▶ TASK GOAL
Look through the data below and say how many of its lines contain "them", adding nothing else.

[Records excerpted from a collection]

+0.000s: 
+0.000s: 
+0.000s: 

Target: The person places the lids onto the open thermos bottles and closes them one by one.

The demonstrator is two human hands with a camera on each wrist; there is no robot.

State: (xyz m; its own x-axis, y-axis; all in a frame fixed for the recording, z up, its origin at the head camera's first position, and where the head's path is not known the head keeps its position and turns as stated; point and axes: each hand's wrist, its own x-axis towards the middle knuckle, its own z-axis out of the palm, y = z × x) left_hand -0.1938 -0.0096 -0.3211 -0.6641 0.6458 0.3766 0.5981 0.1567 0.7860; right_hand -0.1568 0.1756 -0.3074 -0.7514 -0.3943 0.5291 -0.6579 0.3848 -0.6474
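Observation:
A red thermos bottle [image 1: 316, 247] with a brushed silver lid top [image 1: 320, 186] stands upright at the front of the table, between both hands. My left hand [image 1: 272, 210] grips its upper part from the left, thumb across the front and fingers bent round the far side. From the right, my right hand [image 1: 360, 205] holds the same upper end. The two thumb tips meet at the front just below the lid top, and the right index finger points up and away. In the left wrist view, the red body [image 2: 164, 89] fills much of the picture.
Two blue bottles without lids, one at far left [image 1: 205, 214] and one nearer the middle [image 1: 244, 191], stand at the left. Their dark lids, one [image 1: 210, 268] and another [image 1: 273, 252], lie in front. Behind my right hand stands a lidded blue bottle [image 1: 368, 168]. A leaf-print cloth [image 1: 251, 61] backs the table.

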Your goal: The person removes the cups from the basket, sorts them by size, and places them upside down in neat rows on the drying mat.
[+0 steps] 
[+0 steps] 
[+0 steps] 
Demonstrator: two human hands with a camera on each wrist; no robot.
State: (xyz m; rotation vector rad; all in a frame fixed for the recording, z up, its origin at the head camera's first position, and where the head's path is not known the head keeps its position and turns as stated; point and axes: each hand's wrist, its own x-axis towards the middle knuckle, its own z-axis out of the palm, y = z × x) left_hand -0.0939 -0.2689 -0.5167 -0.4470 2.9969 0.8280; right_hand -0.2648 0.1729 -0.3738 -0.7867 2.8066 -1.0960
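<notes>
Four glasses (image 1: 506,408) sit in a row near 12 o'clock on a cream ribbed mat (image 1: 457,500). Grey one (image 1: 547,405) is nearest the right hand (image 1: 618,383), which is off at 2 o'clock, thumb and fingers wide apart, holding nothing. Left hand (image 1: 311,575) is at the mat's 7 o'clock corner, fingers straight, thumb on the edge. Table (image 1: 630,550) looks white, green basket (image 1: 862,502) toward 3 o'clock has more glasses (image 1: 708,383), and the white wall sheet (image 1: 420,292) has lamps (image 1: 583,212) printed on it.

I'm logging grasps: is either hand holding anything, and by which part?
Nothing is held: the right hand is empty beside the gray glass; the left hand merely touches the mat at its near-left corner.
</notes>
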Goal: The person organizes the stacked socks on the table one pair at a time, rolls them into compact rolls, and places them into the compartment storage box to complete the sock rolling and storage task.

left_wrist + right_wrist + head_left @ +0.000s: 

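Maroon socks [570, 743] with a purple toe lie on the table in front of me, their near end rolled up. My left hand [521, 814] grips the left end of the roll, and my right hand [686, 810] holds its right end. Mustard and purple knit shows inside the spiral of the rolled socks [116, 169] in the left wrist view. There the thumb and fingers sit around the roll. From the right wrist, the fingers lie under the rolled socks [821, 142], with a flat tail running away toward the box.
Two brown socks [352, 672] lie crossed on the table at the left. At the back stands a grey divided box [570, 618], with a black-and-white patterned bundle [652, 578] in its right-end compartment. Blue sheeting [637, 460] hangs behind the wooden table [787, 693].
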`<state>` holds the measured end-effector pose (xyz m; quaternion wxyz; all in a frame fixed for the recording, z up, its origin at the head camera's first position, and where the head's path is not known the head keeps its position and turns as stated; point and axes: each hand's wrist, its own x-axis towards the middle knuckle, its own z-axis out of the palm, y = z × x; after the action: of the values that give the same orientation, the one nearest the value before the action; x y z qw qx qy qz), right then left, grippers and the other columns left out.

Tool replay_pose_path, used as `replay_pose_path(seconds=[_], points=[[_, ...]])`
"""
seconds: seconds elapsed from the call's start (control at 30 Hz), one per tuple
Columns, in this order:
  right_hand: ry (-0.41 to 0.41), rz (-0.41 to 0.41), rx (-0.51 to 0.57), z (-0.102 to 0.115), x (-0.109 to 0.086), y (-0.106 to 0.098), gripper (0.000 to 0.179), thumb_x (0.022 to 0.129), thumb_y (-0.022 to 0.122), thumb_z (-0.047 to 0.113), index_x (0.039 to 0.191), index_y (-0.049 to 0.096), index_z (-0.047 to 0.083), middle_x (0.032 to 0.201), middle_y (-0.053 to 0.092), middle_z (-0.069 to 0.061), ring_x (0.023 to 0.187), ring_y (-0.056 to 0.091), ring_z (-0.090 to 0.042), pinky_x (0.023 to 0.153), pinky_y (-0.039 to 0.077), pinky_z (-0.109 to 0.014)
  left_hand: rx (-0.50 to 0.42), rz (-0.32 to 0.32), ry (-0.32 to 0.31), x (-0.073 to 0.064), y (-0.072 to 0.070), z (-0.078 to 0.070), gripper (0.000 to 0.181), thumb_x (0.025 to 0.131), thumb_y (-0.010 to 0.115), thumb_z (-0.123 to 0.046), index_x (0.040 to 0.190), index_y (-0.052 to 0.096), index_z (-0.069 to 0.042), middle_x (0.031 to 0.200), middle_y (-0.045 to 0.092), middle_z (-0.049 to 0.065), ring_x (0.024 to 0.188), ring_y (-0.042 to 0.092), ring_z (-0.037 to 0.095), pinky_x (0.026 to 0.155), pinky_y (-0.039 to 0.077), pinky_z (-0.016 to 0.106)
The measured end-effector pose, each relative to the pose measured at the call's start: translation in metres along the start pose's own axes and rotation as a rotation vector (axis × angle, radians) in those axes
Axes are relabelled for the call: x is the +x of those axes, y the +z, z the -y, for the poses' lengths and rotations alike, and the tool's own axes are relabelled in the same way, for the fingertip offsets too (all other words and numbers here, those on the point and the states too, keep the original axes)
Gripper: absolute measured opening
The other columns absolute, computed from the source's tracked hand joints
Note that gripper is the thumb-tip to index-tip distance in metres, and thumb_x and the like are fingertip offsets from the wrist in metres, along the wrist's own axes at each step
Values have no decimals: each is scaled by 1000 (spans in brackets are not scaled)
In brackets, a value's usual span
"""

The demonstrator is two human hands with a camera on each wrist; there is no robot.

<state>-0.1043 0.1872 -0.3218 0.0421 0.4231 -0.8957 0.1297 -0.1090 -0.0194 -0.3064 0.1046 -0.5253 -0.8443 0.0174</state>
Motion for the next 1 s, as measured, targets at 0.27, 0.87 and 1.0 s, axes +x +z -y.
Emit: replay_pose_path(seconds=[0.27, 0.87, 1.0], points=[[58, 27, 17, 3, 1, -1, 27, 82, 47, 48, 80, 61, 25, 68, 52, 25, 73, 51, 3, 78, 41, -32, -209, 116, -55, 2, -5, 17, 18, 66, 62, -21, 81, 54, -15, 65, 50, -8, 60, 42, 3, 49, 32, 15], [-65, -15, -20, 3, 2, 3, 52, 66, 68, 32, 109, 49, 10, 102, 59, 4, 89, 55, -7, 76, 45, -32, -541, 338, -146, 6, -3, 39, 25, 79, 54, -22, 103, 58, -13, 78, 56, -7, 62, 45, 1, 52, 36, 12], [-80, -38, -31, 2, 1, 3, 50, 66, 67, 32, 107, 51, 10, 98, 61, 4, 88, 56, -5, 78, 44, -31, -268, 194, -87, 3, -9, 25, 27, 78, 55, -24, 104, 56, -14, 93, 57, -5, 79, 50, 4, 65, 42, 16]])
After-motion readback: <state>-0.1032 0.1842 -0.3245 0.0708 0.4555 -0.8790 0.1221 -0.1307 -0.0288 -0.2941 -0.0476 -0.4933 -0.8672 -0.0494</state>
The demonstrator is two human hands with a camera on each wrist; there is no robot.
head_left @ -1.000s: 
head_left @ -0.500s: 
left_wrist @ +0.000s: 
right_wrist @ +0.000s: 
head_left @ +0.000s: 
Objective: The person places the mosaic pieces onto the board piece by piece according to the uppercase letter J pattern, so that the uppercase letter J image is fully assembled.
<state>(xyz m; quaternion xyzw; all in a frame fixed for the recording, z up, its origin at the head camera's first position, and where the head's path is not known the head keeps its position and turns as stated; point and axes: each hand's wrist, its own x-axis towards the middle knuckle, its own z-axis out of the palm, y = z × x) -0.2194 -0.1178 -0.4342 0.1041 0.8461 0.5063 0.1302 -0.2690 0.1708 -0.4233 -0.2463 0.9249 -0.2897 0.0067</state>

▶ RESPONSE
3